Embora só vá atingir um salário mínimo aos 70 (em linha com a prática internacional), isso equivale na prática a uma redução de 5% na remuneração total paga pelo governo nesse período. De acordo com o cálculo de Góes, para que ficasse igual, o BPC deveria ser de R$ 421.
Não seria difícil estabelecer um critério de evolução ao longo desse período, para que haja até ganho. Pelas contas do governo, as mudanças assistenciais correspondem a 15% das economias totais com a reforma.
Outro ponto que terá impacto sobre os pobres (e na certa será debatido) é o aumento no tempo de contribuição exigido para aposentadorias rurais, de 15 para 20 anos comprovados.

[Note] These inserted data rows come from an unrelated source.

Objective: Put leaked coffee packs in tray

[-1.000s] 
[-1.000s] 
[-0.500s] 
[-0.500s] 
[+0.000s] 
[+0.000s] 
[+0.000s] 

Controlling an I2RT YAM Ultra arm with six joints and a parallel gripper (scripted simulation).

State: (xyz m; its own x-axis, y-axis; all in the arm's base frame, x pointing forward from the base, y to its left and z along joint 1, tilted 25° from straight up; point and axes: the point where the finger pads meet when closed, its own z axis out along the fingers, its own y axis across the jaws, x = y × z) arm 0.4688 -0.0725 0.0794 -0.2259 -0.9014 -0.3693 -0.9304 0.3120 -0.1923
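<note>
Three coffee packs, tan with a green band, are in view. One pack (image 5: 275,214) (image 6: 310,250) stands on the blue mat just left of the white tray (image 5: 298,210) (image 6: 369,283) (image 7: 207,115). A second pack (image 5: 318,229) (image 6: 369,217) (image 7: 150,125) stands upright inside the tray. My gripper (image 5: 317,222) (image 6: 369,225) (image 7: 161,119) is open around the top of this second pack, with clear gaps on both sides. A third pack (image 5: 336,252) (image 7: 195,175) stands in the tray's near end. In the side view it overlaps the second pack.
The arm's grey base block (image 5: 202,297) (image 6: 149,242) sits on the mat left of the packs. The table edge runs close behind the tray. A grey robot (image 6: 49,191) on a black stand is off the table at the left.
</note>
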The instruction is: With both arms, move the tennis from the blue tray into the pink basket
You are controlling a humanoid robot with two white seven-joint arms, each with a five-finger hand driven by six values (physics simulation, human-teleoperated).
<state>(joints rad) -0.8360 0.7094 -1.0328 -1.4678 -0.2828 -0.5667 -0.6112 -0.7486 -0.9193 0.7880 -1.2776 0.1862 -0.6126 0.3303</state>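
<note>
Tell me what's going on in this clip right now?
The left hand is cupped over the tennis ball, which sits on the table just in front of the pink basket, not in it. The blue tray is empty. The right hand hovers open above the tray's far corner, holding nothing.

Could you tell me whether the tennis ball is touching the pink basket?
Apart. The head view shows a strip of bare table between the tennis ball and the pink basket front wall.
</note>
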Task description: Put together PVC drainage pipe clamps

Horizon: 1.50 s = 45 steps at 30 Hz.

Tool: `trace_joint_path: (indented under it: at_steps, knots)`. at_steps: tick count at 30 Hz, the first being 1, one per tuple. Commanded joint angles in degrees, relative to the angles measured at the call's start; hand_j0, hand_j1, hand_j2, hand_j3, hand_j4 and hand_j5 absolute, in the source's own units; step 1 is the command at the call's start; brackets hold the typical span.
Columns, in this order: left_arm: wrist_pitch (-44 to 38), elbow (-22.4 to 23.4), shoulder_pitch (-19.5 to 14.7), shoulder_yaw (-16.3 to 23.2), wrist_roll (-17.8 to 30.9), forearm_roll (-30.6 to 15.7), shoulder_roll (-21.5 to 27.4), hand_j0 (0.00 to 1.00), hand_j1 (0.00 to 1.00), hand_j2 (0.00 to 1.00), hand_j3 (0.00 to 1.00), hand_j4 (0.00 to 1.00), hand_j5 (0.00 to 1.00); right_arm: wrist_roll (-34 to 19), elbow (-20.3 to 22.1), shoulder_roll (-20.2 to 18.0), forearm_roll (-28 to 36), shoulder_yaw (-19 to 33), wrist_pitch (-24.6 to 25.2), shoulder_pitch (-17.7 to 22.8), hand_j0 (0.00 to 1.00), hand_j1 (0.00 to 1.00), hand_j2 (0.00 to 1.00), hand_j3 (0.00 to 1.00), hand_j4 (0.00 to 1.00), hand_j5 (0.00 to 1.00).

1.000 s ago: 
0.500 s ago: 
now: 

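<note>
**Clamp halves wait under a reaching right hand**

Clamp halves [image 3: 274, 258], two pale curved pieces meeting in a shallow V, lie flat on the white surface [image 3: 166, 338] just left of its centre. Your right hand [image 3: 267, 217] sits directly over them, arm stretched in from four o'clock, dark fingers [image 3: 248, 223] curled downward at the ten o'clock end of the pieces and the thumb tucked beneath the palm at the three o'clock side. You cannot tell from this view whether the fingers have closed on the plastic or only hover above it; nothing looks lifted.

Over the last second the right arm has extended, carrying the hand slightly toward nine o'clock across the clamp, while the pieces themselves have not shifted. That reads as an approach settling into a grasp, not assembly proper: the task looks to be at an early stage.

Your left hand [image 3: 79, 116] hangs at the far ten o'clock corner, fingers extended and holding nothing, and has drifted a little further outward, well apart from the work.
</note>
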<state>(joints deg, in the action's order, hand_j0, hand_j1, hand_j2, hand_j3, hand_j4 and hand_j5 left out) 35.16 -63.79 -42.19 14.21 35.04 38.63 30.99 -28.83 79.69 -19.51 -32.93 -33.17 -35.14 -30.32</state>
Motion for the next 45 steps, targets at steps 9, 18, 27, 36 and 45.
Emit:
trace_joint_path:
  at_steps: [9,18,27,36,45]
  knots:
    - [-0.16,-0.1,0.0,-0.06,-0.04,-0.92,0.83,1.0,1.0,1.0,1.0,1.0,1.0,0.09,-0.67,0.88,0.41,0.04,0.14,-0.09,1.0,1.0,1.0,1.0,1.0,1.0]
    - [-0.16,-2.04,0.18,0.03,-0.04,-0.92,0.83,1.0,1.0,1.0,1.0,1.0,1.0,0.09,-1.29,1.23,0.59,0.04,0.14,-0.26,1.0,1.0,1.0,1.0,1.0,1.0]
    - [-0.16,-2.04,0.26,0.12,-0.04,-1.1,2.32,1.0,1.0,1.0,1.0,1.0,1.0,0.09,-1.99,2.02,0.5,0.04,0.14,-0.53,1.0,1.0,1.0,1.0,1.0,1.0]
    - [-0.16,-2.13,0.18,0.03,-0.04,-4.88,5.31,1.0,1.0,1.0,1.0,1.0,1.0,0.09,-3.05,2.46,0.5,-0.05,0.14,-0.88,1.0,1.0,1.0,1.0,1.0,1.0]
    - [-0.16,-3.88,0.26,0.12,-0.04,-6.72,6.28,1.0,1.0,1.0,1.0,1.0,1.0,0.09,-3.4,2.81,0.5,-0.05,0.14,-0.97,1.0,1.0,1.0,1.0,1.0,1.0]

E também o tempo mínimo de 20 anos para mulheres, sujeitas a maior informalidade e a afastamento do mercado por causa da maternidade. Noutros países, é aplicado um desconto sobre o tempo exigido, de acordo com o número de filhos.
Transformar, contudo, tais problemas pontuais em ataque aos princípios da reforma não passa de oportunismo. Do funcionalismo rico e dos políticos que, até hoje incapazes de encarar o problema da Previdência com seriedade, só contribuíram para enfiar o Brasil no buraco.